Culture

Le documentaire «Avenue Zéro» explore la problématique du trafic humain

Geneviève Vézina-Montplaisir

Selon le ministère de la Justice du Canada, la traite de personnes est une forme moderne d’esclavage. Elle suppose le recrutement, le transport et l’hébergement des personnes à des fins d’exploitation, généralement d’exploitation sexuel­le ou de travaux forcés. Si vous pensez que de telles pratiques n’ont pas cours dans notre beau et grand pays, détrompez-vous!  La traite de personnes existe au Canada, et la réalisatrice Hélène Choquette en fait état pour la première fois dans un documentaire intitulé Avenue Zéro.

Pas facile par contre de filmer les acteurs d’un phénomène aussi insidieux et invisible. Mais celle qui a réalisé les documentaires Marché Jean-Talon, Les réfugiés de la planète bleue – pour lequel elle a reçu le prix Gémeaux de la Meilleure recherche – et Bonnes à tout faire a réussi à recueillir des témoignages quasi impossibles à obtenir.  «Les gens qui ont vu le film ont été étonnés de ce que j’ai pu aller chercher, souligne Hélène Choquette. Quand tu connais ce milieu-là, tu sais très bien qu’avoir des témoignages comme ceux que j’ai pu obtenir, c’est unique.»

Avenue Zéro s’ouvre donc sur une séquence où on voit une an­cienne trafiquante d’êtres humains se confier sur son ancien boulot consistant à faire passer la frontière à des immigrants illégaux au Canada, moyennant une coquette somme. La réalisatrice a aussi recueilli les propos de deux victimes canadiennes de la traite de personnes.

La première s’est retrouvée enfermée dans une maison de passe de Seattle pendant des mois, alors que l’autre, une jeune Amérin­dienne, s’est vue forcée de faire le trottoir et s’est échappée de la ferme de Robert Pickton. «Cette femme autochtone a survécu à cette expérience et elle aide maintenant les filles sur la rue. On peut se remettre de la traite de personnes, assure la réalisatrice. Pour ce qui est de l’autre, par contre, je ne sais pas si elle s’en est sortie. Quand j’ai tourné, je ne voulais pas né­cessairement qu’elle fume du crack devant la caméra, mais elle en avait besoin.»

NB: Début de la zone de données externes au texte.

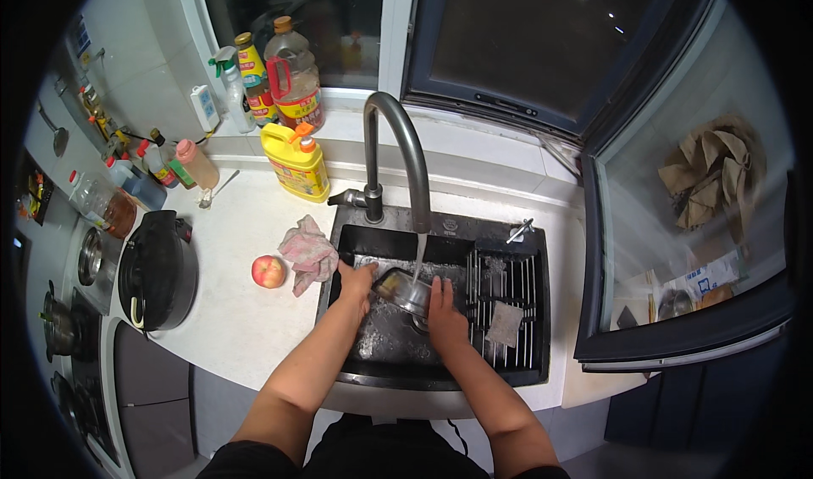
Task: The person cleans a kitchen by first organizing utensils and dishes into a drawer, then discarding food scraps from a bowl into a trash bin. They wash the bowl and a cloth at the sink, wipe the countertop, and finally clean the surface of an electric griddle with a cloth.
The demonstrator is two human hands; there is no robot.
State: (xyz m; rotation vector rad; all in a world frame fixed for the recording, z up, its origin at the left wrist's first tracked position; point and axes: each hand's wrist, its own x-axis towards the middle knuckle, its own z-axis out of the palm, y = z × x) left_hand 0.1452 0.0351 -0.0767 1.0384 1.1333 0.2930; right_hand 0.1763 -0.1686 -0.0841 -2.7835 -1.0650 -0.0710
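Note:
In the black sink (438,377), a shiny metal bowl (406,295) is tilted between my two hands. Water from the gooseneck faucet (416,161) runs into it, and something yellowish shows at its left inner side. My left hand (357,285) grips the bowl's left edge, its lower fingers partly hidden. Along the right side of the bowl lie the fingers of my right hand (446,317). Part of a round drain shows below the bowl. A pink-and-grey cloth (309,250) hangs by the sink's left rim, near a red-yellow apple (268,271) on the white counter (235,345).
A metal rack (530,326) with a scrubbing pad (505,324) covers the sink's right part. Behind stands a yellow detergent jug (295,164). A black electric cooker (159,272) sits left. At right, an open window sash (587,256) juts over the counter.

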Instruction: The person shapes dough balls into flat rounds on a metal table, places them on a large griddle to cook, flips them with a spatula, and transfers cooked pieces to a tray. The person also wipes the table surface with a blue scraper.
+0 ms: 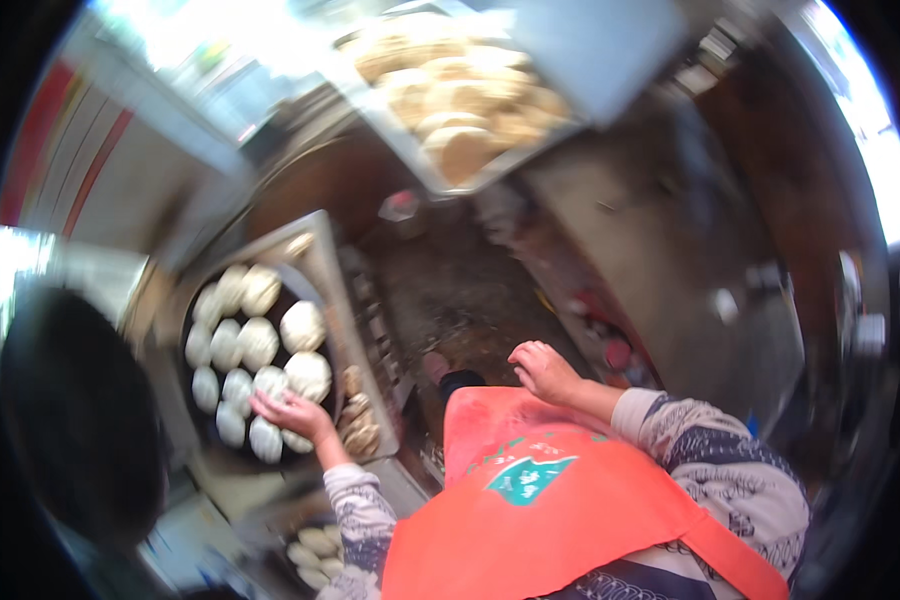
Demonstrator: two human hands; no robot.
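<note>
My left hand (294,417) is over the near side of a round dark griddle pan (281,307), fingers extended and nothing visibly gripped. Its fingertips overlap a pale flat dough round (271,382); whether they touch it cannot be told. Several more dough rounds (258,343) lie across the pan. My right hand (547,370) hangs in the air before my orange-red apron (570,510), fingers loosely bent and holding nothing.
Browned flatbreads (457,150) fill a metal tray (450,187) ahead. Browned pieces (361,427) lie on the griddle's metal surround (345,300). A large dark rounded object (82,420) stands left. Pale oblong pieces (315,555) sit lower left. The floor (457,277) shows between.
</note>
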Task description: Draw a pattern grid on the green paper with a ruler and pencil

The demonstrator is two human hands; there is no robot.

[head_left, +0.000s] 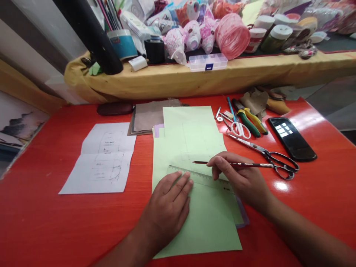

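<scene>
Pale green paper (205, 218) lay in overlapping sheets on the red table (105, 226), with faint pencil lines on its far part. A clear ruler (204, 178) rested on the paper, slanting from its far left end to its near right end. The left hand (169, 207) lay palm down with its fingers extended and close together, the fingertips on the left part of the ruler. The right hand (240, 180) held a dark pencil (253, 164) between thumb and fingers, above the right part of the ruler; the pencil's tip pointed left over the paper, though whether it touched could not be told.

To the left, well apart from the hands, lay a creased white sheet (97, 159) with a drawn outline and small writing, too small to read. Beyond the green paper were brownish flat pieces (148, 116), partly under it, and a dark red case (115, 108) farther left. Right of the paper lay large scissors (263, 150) with black handles, their blades pointing far left, white-handled scissors (240, 129) and green-and-yellow pliers (251, 122). A black phone (292, 139) lay farther right. On the far ledge (155, 83), jars (278, 35) stood near a pink round object (233, 36).
</scene>
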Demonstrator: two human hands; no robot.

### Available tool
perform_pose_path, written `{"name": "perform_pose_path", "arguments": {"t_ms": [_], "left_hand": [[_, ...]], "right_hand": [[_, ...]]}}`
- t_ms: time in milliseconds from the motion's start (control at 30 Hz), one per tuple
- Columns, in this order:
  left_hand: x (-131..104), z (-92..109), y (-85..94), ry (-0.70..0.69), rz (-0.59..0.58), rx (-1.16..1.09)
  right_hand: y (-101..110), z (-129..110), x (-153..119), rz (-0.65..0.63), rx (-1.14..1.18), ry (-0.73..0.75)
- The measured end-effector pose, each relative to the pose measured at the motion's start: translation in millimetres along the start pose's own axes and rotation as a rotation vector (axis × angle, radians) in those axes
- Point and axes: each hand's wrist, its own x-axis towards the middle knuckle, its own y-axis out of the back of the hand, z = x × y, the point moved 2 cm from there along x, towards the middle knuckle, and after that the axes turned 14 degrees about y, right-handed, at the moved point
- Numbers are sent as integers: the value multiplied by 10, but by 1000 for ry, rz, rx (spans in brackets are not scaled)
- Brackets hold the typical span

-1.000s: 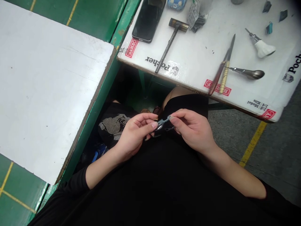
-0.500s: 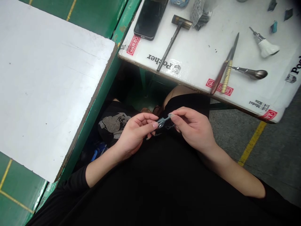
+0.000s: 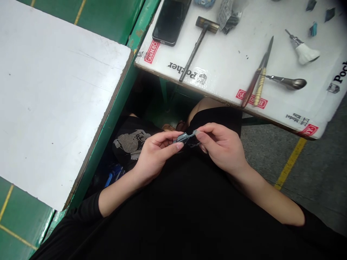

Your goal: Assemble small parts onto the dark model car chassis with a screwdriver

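Over my lap, my left hand [image 3: 154, 153] pinches a small shiny blue-grey piece [image 3: 182, 137] between thumb and forefinger. My right hand [image 3: 223, 146] is closed on a thin, greyish strip [image 3: 193, 133] that runs over from that piece; the two look joined, though my fingers hide part of the link. A slim dark strand [image 3: 194, 145] hangs just under the right fingertips. What exactly the piece is, I cannot make out at this size.
On the white-topped table [image 3: 225, 72] lie a phone [image 3: 171, 21], a small hammer [image 3: 199, 45], a red-handled knife [image 3: 256, 77], a yellowish-handled tool [image 3: 260, 86], and two awl-like tools, one with a white handle [image 3: 306, 52]. A white board [image 3: 59, 94] spans the left.
The blue-grey piece has turned in my left fingers, showing a flatter, shinier face. My left fingers have shifted slightly around it, while my right hand stays nearly where it was.
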Motion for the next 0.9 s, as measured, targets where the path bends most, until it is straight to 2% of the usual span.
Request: {"name": "perform_pose_path", "arguments": {"t_ms": [267, 600, 800, 900], "left_hand": [[16, 15, 10, 49, -31, -38], [53, 22, 23, 120, -32, -39], [59, 24, 24, 136, -25, -44], [37, 40, 4, 117, -36, -45]], "right_hand": [[-17, 2, 12, 1, 87, -53], [15, 1, -7, -6, 66, -27], [5, -9, -5, -5, 82, -38], [12, -10, 13, -5, 15, -25]]}}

Avenue Zéro nous ouvre aussi les portes closes des salons de massage asiatiques et nous montre la réalité de jeunes Honduriens illégaux embrigadés pour la vente de la drogue. Mais le documentaire nous montre aussi que la traite de personnes se pratique dans les rues montréalaises, témoignages de victimes et des forces de l’ordre à l’appui. Depuis qu’un amendement apporté au Code criminel canadien en 2007, les adolescentes exploitées à des fins sexuelles par des membres de gangs de rue peuvent être considérées comme des victimes de la traite de personnes.

Difficile d’intervenir
Mais que fait le gouvernement canadien pour con­trer les trafiquants? Le gouvernement a ou­vert en 2008 un bureau à Ottawa pour lutter contre la traite de personnes, mais comme le montre Avenue Zéro, les démarches sont ardues avant que les cou­pables ne se retrouvent derrière les barreaux. «La GRC a probablement le mandat le plus difficile, explique la cinéaste, qui a voulu mettre sur la même tribune les victimes, les policiers et les ONG qui s’occupent des victimes de la traite de personnes. On demande à ces enquêteurs d’incriminer des trafiquants. Ceux-ci les trouvent, mais ils n’arrivent pas toujours à amener les victimes à parler, à assurer leur sécurité et à rassembler des preuves qui soient assez solides.»

C’est que les victimes sont souvent des immigrants illégaux ou ayant un statut précaire qui préfèrent se taire plutôt que de prendre la chance de se faire rapatrier dans leur pays d’origine. Hélène Choquette espère que les témoignages de son film pourront sensibiliser certaines jeunes femmes, mais elle souhaite avant tout faire connaître aux Canadiens un phénomène répandu, mais mal connu.